We need leaders who can talk about ending the siege, about ending the occupation, about equality, freedom, and security as the only solution for both Israelis and Palestinians.
By Haggai Matar and Oren Ziv
The rocket fired from Gaza that destroyed a home and wounded seven people in central Israel Monday morning, took Israelis by surprise. On the one hand, that’s totally understandable; we aren’t used to rocket fire in the Tel Aviv area, and certainly not rockets that exact such a devastating price. An attack on civilians, on a sleeping family, is a terrifying thing.
On the other hand, the attack is surprising only if we disconnect it from all the stories that don’t get any airtime: unarmed protesters shot on the Israel-Gaza fence almost every week (only recently, a 14-year-old was shot dead by Israeli snipers), several deadly incidents West Bank in recent weeks, along with attacks and other steps being taken against Palestinian prisoners held in Israeli jails. When we talk about Palestinian aggression, hardly anyone mentions the fact that since the beginning of the year, Israeli security forces have killed 30 Palestinians in Gaza and the West Bank.
The rocket attack is a surprise only if we allow ourselves to forget the wider context of the daily reality of occupation — from arrests of Palestinian children in their classrooms to settler attacks on Palestinian farmers — or the siege on Gaza, which has left the Gazans impoverished and hopeless.

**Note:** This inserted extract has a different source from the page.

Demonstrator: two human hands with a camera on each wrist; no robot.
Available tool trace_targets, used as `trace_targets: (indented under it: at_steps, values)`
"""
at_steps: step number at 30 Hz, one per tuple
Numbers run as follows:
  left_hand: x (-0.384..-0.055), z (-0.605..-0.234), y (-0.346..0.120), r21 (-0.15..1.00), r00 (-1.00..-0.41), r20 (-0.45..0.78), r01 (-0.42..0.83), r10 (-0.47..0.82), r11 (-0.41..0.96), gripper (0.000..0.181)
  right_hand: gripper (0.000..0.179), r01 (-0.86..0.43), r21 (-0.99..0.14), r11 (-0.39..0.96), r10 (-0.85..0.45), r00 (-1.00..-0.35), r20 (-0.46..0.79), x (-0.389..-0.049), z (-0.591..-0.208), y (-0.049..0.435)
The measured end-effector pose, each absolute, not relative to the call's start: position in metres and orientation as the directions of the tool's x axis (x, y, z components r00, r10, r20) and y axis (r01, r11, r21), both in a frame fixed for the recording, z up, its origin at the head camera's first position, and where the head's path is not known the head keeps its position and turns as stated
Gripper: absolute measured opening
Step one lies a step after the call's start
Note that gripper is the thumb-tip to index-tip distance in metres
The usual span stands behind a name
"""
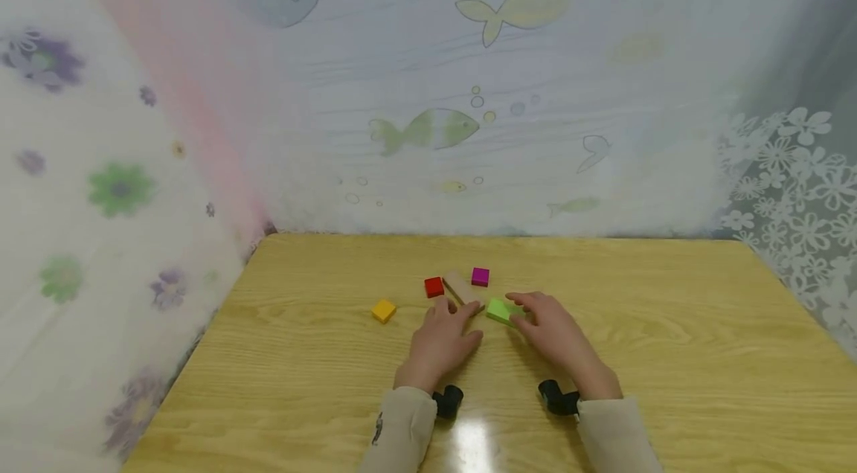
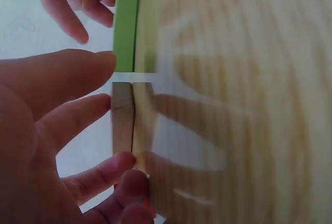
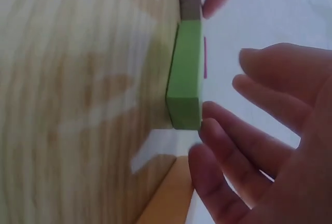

None of this justifies attacks on Israeli civilians, of course, but it should remind us that Israel is the one attacking Palestinian civilians on a daily basis. We cannot lose sight of that context when we talk about what may come next.
In response to the rocket attack Monday morning, Prime Minister Netanyahu said Israel would “respond with force.” (At the time of publication, those attacks had begun.) Deputy Defense Minister Eli Ben Dahan, who visited the destroyed house in the moshav of Mishmarot, described the Israeli government’s three options: continue shooting on “empty depots” in Gaza, re-occupy the strip, or re-institute Israeli’s targeted killing program.
Education Minister Naftali Bennett said that Hamas must be “subdued,” while Netanyahu rival Benny Gantz, whose campaign ads bragged of sending Gaza back to the Stone Age, blamed Netanyahu for the rocket attack for not striking Hamas and Gaza harder. Far-right politicians demanded Gaza be “flattened.”
Some residents of Mishmarot, however, took a different tone. Yoni Wolf, whose family lives in the house that was destroyed by the rocket, told reporters Monday morning that Israel must “regain not only its deterrence but also its sanity.” Another resident of the town said one of his former employees, a Palestinian man from Gaza, called to ask how he was doing. “Not everybody hates us,” he said.
The danger is that now, following the attack on Mishmarot, in light of the upcoming elections, and in an attempt to maintain his image as “Mr. Security,” Netanyahu could be dragged into the deadliest and most devastating round of violence we have seen since the last Gaza war in 2014.
But there is another way. We can stop the bloodshed. We do not have to wage another pre-election war. We can stop speaking in empty slogans about destroying the Hamas regime. These are lies, they have always been lies. What we need is leader who can talk about negotiations, ending the siege and the occupation, about equality, freedom, and security as the only solution for both Israelis and Palestinians.